I opened it and began to read the instructions. For a magikal item it had amazingly good documentation, down to a listing of the times various images would appear on the surface. "Wild Kingdom" interested me, "being the exploits of his noble yet mad majesty King Roscoe the Disturbed, and his Knights of Chaos."

"Bunny," I said, an idea dawning on me, "if it's possible for you to win based on your essay, I'm going to see that you do. And I won't cheat at all."
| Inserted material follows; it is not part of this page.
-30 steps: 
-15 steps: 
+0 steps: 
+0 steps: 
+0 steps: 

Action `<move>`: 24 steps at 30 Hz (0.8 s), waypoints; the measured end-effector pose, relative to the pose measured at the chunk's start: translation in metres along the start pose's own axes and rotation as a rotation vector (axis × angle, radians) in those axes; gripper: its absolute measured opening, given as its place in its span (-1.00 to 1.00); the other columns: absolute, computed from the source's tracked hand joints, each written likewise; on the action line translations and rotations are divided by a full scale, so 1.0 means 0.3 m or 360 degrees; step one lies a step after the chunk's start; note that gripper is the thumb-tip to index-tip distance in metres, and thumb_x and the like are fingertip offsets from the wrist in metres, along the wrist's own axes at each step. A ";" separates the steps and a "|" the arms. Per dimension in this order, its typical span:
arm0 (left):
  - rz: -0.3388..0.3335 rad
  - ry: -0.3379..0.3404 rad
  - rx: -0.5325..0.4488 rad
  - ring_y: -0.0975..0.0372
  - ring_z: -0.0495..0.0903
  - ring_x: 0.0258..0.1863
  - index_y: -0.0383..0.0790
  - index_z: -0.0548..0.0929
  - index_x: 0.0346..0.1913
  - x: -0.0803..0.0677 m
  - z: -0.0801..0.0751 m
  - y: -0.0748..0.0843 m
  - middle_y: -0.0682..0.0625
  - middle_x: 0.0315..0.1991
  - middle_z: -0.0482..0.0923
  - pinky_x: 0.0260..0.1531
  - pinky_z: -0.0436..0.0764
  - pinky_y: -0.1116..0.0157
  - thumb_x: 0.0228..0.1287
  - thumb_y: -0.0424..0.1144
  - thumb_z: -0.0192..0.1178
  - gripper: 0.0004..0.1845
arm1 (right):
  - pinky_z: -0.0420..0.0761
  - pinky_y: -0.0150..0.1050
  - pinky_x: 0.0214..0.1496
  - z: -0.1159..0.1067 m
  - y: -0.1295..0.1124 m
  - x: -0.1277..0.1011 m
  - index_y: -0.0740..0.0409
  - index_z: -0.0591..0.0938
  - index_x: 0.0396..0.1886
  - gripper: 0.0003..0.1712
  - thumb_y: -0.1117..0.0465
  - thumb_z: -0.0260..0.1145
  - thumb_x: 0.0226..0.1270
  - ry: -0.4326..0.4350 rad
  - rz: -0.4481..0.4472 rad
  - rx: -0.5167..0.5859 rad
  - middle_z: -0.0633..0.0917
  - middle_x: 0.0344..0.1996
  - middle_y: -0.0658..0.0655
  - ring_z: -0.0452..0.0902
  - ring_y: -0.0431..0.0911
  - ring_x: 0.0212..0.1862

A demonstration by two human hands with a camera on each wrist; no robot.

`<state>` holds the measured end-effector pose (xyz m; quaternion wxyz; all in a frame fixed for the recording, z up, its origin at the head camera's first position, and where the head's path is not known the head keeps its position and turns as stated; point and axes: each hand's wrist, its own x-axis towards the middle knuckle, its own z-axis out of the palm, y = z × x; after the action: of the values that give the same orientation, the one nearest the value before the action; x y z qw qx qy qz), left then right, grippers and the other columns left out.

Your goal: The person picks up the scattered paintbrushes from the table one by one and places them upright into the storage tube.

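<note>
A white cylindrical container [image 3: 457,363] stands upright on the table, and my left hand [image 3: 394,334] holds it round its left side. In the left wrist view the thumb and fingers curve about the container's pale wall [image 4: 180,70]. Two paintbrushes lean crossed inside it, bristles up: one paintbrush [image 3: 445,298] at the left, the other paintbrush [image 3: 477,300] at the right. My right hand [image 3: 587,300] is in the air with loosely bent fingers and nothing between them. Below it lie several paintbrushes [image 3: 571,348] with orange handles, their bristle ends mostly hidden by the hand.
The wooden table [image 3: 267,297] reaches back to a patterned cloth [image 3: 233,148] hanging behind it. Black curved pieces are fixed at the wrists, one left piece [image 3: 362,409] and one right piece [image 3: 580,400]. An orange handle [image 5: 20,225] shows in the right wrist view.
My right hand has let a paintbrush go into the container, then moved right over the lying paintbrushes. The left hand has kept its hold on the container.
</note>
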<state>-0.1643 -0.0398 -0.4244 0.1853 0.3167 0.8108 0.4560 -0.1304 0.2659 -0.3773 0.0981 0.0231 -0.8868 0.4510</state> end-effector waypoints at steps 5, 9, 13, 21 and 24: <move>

The contestants were unusually subdued as they prepared for the essay portion. None of the expected sniping was going on, dropping the sound level so low I could hear the inane chatter from the Bub Tube. Every one of the women were dressed in formal costumes, even the Trollops, for whom formal meant fewer body parts showing than usual. Bunny emerged from her assigned cubicle in a red gown that fit her as if it had been painted on her body. A frown wrinkle was fixed between her eyebrows. I took her hand and swirled her, gracefully for me, around the corner of the room.

"You look wonderful," I said. "You're going to be a smash." Bunny blushed.

I was, unfortunately, more immediately correct than I had anticipated. As soon as Bunny made her appearance, the Deveel women appeared out of nowhere in an angry cloud like sting-wasps.

"Who do you think you are?" they demanded. One of them pushed her back against a mirror. "Red is our color! Klahds like you get blue!"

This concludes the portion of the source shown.